The Falcons recently released Kerry Meier after he failed to develop into the prospect the team had envisioned when he was drafted three years ago, and Schillinger may be on the hot seat this summer if he doesn't come into camp ready to play.
Osi Umenyiora's signing may not have put Jonathan Massaquoi on notice, but Atlanta's decision to draft former TCU defensive end Stansly Maponga probably did.
The Falcons still need a young pass-rusher to emerge behind Umenyiora, and the team sent a "if you can't do it, we'll have someone who can" message to Massaquoi by selecting Maponga in the same round that they selected Massaquoi in 2012.
The Falcons appear set to give Massaquoi a chance to show what he can do this year, but whether he takes advantage of it is completely up to him.
Asante Samuel isn't the only returning cornerback whose eyebrows should have been raised by Atlanta's draft.
Dominique Franks faces a crowded competition for playing time at cornerback with Desmond Trufant and Robert Alford in the fold.
Moreover, Alford has enough play-making ability as a return man to keep Franks off the field in that phase of the game as well.
To make matters worse for Franks, the Falcons added two more backup safeties who will also provide competition if William Moore or Thomas DeCoud were to go down with an injury.
If Franks doesn't establish himself at cornerback in training camp, he could be in a for a fight to make the roster.
Kroy Biermann got the chance to start at left defensive end for most of last season after the Falcons released Ray Edwards, and while he always plays hard, he still hasn't become a consistent pass-rush threat.

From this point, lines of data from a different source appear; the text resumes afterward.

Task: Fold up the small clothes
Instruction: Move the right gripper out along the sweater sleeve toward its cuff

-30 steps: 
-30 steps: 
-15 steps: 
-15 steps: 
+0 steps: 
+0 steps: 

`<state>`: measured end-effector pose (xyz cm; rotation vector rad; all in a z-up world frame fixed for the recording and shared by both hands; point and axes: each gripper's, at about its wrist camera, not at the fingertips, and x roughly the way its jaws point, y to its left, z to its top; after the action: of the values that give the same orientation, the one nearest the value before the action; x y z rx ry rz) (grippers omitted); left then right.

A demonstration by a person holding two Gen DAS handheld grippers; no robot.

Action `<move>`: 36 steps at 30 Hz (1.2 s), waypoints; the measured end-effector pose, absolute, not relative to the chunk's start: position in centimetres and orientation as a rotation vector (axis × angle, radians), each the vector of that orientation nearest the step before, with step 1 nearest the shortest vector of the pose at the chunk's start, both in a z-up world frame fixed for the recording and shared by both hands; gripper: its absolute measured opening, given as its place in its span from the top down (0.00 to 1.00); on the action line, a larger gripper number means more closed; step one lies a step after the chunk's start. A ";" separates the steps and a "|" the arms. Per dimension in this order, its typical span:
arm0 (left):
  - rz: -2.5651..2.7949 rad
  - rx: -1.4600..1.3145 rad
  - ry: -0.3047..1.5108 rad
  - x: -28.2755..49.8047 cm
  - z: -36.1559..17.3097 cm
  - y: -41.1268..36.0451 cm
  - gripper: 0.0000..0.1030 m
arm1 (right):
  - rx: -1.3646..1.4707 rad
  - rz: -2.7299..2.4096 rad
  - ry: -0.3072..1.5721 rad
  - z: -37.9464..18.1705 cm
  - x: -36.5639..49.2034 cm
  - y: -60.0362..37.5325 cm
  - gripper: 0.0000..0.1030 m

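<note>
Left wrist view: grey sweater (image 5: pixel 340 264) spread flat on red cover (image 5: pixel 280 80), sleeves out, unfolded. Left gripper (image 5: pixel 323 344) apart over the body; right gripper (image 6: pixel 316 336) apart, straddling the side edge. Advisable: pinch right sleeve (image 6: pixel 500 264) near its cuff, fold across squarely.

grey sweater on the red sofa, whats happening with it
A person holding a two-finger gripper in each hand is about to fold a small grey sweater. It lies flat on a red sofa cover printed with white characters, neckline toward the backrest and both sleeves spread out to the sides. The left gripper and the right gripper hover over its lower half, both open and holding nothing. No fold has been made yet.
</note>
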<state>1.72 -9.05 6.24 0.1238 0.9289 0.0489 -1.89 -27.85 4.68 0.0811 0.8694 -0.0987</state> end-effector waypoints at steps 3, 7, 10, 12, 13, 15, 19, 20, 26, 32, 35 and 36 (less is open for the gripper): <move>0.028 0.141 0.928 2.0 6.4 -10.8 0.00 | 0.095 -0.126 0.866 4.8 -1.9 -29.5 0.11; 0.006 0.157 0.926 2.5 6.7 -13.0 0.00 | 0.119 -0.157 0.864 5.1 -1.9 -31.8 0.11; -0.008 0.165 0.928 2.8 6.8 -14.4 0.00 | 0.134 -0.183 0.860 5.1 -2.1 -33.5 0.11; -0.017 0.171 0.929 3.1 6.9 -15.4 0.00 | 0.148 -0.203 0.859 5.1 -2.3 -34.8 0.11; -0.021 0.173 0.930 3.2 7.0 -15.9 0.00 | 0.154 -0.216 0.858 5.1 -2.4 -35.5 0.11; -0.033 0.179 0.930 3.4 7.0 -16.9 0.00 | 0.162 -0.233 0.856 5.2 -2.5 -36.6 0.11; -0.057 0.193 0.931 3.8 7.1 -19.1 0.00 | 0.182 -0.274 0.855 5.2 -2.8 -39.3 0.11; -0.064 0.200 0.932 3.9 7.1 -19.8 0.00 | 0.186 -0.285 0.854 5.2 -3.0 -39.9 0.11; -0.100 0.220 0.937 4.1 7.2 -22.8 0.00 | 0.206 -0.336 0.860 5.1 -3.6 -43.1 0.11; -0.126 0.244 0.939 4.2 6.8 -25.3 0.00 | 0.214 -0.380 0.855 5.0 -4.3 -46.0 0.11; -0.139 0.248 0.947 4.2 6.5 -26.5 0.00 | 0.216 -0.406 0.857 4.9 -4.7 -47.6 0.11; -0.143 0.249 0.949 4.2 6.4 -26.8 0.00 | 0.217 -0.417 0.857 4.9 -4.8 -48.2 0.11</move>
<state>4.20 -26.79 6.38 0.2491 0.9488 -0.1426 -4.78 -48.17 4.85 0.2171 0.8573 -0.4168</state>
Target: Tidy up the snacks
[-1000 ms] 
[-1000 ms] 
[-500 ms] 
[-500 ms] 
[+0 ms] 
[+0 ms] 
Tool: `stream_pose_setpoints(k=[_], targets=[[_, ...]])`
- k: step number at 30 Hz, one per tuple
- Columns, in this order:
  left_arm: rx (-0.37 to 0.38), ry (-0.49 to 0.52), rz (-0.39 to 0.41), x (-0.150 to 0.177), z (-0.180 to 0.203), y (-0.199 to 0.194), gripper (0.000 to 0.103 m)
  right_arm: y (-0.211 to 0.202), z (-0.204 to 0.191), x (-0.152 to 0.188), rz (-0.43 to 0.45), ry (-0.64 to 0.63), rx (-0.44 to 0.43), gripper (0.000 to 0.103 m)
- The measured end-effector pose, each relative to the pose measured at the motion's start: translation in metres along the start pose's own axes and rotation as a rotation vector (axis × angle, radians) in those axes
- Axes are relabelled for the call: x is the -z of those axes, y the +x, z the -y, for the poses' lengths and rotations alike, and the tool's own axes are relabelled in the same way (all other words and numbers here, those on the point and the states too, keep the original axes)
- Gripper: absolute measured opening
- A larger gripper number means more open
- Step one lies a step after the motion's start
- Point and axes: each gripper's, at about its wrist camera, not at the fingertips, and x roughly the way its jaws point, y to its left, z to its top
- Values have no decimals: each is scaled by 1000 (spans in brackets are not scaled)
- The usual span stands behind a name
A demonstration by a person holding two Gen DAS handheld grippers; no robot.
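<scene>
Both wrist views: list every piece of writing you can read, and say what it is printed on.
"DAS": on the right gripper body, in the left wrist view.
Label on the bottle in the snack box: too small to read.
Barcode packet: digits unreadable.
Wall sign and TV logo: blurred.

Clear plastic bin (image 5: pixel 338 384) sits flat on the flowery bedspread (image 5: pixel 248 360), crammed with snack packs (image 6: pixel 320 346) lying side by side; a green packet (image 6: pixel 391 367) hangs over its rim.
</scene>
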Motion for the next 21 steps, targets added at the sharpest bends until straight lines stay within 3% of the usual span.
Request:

Biermann's athleticism and versatility may buy him some more time, but Malliciah Goodman's arrival should serve notice that the Falcons aren't going to wait on Biermann forever at left defensive end.
Don't be surprised if Biermann's role shifts back to more of a situational player if Goodman picks up the defense quickly in camp.
The Falcons made the choice to make some major changes to their roster, and that decision was executed earlier this offseason when the team released Dunta Robinson, Michael Turner and John Abraham (please stop asking him to come back).
In addition, the team recently let go of former starting right tackle Tyson Clabo, who has since found a new home in Miami.
While many Falcons fans were disappointed to see some of these players leave, the moves appear to have been thoroughly calculated after taking a look at Atlanta's recent draft history.
For example, Jacquizz Rodgers, Jonathan Massaquoi, Cliff Matthews and Lamar Holmes were all drafted by the Falcons before any of the popular veterans mentioned above were cut by the team.
Given Atlanta's 2013 offseason, which other players on the roster do you think should be on notice headed into next season?